X0, X1 = X[:, 0], X[:, 1]
xx, yy = make_meshgrid(X0, X1)
plot_contours(ax, clf, xx, yy, cmap=plt.cm.coolwarm, alpha=0.8)
ax.scatter(X0, X1, c=y, cmap=plt.cm.coolwarm, s=20, edgecolors='k')
ax.set_ylabel('y label here')
ax.set_xlabel('x label here')
ax.set_xticks(())
ax.set_yticks(())
ax.set_title(title)
ax.legend()
plt.show()
РЕДАКТИРОВАТЬ: применить PCA, чтобы уменьшить размерность.
from sklearn.svm import SVC
import numpy as np
import matplotlib.pyplot as plt
from sklearn import svm, datasets
from sklearn.decomposition import PCA
iris = datasets.load_iris()
X = iris.data
y = iris.target
pca = PCA(n_components=2)
Xreduced = pca.fit_transform(X)
def make_meshgrid(x, y, h=.02):
x_min, x_max = x.min() - 1, x.max() + 1
y_min, y_max = y.min() - 1, y.max() + 1
xx, yy = np.meshgrid(np.arange(x_min, x_max, h), np.arange(y_min, y_max, h))
return xx, yy
def plot_contours(ax, clf, xx, yy, **params):
Z = clf.predict(np.c_[xx.ravel(), yy.ravel()])
Z = Z.reshape(xx.shape)
out = ax.contourf(xx, yy, Z, **params)
return out
model = svm.SVC(kernel='linear')
clf = model.fit(Xreduced, y)
fig, ax = plt.subplots()
# title for the plots
title = ('Decision surface of linear SVC ')
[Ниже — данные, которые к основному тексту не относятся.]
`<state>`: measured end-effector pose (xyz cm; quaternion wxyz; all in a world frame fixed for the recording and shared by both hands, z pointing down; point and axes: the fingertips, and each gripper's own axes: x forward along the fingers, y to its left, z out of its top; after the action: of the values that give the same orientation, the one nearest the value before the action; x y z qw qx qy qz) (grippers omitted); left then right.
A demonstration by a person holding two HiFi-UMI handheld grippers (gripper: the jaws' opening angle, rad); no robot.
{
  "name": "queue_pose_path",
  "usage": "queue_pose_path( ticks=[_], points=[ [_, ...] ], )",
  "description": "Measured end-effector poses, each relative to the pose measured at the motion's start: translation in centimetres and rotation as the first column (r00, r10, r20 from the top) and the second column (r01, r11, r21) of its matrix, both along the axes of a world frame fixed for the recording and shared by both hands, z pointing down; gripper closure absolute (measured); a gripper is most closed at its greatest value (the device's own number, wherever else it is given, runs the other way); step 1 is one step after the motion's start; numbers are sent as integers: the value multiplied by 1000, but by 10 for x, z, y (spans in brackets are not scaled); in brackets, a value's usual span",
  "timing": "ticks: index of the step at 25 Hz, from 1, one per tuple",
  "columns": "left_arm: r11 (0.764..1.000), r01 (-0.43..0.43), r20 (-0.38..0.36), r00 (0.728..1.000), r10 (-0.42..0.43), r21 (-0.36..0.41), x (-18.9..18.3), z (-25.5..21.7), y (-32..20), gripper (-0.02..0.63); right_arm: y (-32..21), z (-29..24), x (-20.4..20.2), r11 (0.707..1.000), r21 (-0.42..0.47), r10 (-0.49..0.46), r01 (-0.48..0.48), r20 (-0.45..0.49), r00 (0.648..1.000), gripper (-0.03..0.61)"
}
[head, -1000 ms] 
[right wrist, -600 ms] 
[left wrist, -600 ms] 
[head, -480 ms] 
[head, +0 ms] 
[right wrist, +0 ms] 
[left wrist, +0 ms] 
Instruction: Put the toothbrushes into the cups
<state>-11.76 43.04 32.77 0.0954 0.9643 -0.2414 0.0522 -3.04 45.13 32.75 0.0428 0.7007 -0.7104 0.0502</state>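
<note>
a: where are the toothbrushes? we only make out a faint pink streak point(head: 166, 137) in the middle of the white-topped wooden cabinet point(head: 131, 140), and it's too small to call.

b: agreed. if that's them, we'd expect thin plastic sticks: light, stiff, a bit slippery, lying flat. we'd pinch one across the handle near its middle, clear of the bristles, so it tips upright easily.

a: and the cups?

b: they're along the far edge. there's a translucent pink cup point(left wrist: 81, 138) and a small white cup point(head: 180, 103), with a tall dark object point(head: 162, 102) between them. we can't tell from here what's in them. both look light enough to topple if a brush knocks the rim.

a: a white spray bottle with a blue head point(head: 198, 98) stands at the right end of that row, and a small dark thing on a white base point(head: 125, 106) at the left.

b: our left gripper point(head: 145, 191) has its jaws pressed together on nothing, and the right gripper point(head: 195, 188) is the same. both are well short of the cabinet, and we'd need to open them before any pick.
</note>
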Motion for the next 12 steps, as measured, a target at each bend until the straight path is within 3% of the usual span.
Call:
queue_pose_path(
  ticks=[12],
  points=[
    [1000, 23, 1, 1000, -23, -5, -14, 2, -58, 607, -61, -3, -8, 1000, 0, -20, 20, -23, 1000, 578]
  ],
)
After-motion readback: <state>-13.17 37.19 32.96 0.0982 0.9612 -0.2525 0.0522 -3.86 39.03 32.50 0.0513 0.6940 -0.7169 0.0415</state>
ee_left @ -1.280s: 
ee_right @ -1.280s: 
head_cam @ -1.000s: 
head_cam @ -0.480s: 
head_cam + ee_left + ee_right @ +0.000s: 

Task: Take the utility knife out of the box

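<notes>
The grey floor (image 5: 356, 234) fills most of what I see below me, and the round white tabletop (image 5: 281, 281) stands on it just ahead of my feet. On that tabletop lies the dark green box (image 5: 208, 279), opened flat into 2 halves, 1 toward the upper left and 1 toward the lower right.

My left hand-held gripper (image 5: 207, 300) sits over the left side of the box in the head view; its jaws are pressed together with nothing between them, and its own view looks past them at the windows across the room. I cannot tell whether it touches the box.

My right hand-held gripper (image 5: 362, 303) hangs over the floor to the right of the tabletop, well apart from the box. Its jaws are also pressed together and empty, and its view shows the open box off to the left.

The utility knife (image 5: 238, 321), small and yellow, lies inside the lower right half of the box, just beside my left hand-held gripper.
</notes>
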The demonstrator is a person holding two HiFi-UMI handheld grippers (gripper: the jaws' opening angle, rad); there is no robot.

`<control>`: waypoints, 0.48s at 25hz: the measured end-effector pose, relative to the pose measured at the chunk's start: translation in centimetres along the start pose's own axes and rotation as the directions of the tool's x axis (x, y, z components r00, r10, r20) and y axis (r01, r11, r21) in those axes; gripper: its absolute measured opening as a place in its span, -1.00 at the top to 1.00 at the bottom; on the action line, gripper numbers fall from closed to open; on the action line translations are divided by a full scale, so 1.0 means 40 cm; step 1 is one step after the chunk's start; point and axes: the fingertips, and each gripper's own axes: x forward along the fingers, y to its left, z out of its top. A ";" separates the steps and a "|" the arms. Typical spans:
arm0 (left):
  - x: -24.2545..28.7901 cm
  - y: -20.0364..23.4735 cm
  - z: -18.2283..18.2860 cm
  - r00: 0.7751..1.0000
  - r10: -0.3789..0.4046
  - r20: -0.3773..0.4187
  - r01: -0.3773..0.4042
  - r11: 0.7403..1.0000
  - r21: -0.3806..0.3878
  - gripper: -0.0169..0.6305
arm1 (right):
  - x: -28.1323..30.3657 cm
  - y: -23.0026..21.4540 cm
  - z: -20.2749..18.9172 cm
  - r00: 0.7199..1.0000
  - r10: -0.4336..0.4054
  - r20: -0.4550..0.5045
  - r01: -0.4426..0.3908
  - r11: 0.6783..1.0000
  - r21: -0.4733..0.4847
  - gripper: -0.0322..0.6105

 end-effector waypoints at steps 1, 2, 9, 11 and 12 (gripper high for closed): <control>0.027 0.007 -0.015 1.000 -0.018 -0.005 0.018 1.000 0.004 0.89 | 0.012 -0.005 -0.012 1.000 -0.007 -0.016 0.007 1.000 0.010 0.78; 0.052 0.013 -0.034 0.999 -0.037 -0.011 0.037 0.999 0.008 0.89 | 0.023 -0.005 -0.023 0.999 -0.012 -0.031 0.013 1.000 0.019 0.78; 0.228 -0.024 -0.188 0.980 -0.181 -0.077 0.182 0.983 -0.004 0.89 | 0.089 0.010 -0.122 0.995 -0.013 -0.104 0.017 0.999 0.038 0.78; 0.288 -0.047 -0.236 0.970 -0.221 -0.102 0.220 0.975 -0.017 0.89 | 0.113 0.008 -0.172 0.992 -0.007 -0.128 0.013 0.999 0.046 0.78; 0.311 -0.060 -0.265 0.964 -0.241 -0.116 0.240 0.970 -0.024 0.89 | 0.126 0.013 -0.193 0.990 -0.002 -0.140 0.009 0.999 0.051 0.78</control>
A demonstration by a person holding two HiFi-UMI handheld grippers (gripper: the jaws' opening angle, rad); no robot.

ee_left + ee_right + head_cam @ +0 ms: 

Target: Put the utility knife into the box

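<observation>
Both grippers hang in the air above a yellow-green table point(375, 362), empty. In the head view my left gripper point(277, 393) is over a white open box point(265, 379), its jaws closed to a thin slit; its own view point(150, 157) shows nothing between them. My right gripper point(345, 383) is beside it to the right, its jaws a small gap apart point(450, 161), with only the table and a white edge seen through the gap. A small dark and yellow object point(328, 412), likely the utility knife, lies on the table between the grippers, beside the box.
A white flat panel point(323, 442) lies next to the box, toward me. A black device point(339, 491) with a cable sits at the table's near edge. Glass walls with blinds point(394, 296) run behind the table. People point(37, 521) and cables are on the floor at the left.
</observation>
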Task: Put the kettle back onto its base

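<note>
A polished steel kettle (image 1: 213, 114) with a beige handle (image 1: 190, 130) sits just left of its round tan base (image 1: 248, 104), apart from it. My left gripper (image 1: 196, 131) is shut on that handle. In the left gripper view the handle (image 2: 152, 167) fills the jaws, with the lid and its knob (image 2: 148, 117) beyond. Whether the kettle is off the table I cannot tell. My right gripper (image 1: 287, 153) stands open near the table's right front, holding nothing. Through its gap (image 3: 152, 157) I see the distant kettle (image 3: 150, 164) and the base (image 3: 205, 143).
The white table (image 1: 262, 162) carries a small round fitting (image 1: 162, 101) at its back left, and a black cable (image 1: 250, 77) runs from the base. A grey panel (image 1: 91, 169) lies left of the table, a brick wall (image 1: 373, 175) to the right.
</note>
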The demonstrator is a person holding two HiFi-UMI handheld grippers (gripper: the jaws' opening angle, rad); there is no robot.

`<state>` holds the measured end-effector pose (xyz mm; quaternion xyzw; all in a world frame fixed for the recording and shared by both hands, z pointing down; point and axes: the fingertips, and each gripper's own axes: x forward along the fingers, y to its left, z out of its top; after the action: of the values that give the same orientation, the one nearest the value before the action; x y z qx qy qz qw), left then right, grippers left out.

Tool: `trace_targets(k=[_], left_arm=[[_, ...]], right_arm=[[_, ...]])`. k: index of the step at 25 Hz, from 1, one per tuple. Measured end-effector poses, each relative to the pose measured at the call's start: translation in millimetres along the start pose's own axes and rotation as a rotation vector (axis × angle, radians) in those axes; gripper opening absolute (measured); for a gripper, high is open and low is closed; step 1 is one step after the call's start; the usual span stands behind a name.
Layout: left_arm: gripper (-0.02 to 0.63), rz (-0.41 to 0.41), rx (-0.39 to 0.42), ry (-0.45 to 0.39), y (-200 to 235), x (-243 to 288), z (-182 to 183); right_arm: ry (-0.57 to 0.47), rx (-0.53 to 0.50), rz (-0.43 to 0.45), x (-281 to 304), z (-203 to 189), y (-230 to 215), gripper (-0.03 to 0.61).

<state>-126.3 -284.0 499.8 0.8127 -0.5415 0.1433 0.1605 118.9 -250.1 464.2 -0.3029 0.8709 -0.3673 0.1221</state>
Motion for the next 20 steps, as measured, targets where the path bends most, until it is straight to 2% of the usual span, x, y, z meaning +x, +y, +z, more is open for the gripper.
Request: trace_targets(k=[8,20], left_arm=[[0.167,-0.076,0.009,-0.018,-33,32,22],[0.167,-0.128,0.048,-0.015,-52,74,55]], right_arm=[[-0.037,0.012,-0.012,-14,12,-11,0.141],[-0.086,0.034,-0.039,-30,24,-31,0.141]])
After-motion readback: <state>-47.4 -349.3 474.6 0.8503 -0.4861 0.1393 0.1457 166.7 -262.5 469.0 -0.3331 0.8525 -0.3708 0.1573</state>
# Set-up grid for plotting.
X0, X1 = Xreduced[:, 0], Xreduced[:, 1]
xx, yy = make_meshgrid(X0, X1)
plot_contours(ax, clf, xx, yy, cmap=plt.cm.coolwarm, alpha=0.8)
ax.scatter(X0, X1, c=y, cmap=plt.cm.coolwarm, s=20, edgecolors='k')
ax.set_ylabel('PC2')
ax.set_xlabel('PC1')
ax.set_xticks(())
ax.set_yticks(())
ax.set_title('Decison surface using the PCA transformed/projected features')
ax.legend()
plt.show()
Вы можете использовать mlxtend. Это довольно чисто.
Сначала сделайте pip install mlxtend
, а потом:
from sklearn.svm import SVC
import matplotlib.pyplot as plt
from mlxtend.plotting import plot_decision_regions
svm = SVC(C=0.5, kernel='linear')
svm.fit(X, y)
plot_decision_regions(X, y, clf=svm, legend=2)
plt.show()
Где X - это двумерная матрица данных, а y - связанный вектор обучающих меток.